Major Food drinksmaster Thomas Waugh orchestrates the shaking within this beachy snow globe. His cheery, refreshing cocktails include the “Aloevation,” an aviation variant smoothed out with that scourge of sunburns, aloe vera. They’re priced far friendlier than the $20 beverages Waugh pours at ZZ’s, Major Food’s clam bar. Somewhat irritatingly, they’re also the only menu items that appear to merit written explanation. Deciphering the food menu requires a lengthy Q&A with your server, all so you can find out that “Tricolore” salad comes with tuna carpaccio and that ordering lobster “Catalan” yields the main ingredient halved, grilled, and served in the shell with a sauce made from lobster coral and sea urchin.

If the food weren’t so flavorful, you might mistake it for spa cuisine. On a recent visit the only substantial red meat available was a fist-size portion of lamb tartare, the ruby pebbles glistening and folded with mint and vivid green Castelvetrano olives. It was offered as a filling for griddled cecina (pronounced cheh-chee-nah), chickpea pancakes served in their cast-iron skillets atop colorful cake stands. An accompanying wooden stand holds creamy and piquant salsa verde and earthy tomato soffritto, both of which add punches of heat and concentrated acidity. In fact, the selection of small plates, priced from $9 to $15, probably best showcases the kitchen’s talents: gussied-up winter squash carpaccio; crisp, greaseless fritto misto; a gently cured branzino crudo; and a bowl of Roman-style fried artichokes tossed in anchovy dressing with toasted hazelnuts, raisins, seedless red grapes, and snappy braised cardoons.

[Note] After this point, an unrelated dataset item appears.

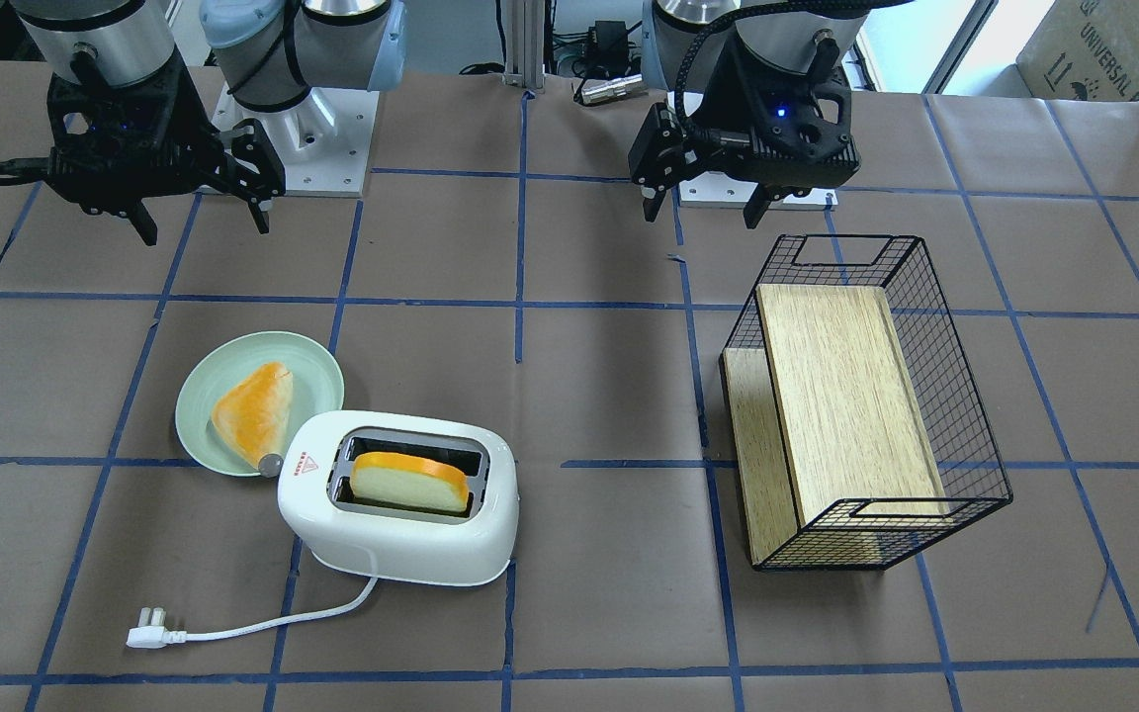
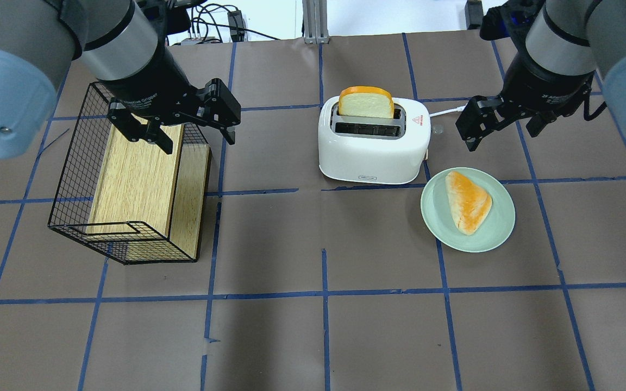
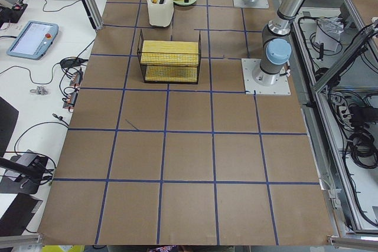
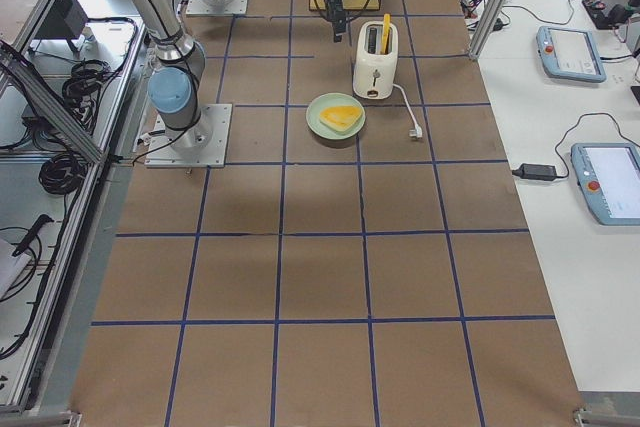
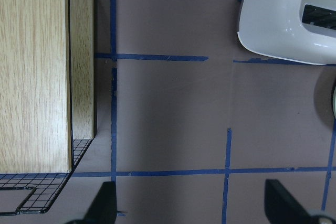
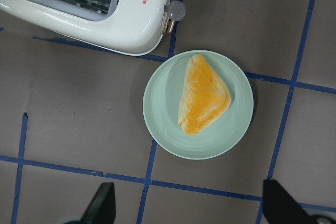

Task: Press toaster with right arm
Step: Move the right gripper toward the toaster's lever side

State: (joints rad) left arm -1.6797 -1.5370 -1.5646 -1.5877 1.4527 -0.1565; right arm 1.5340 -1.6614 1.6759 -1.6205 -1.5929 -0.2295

Some main courses, like a vibrant bass “Agrigento” with its messy mop of peperonata brightened by juicy segments of warmed orange, are large enough to share — a boon when large plates hover in the mid- to high $20s. The bass’s pepper-packed sauce slightly overshadows its subtle flavor; a more successful composition finds swordfish starring against white beans.

If you’re committed to a sweet ending, check out Major Food corporate pastry chef Heather Bertinetti’s tricolore cannoli, fried to order, and piped with freshly mixed fillings that are flavored and colored with pistachio, cherries, and coconut. Other options proved inconsistent: a dull chocolate tart flavored with rum and brought down by a brittle crust and gritty chocolate ganache; and a chalky lime meringue with cloying curd. They tug you back to reality, but they don’t stifle Santina’s retro spirit.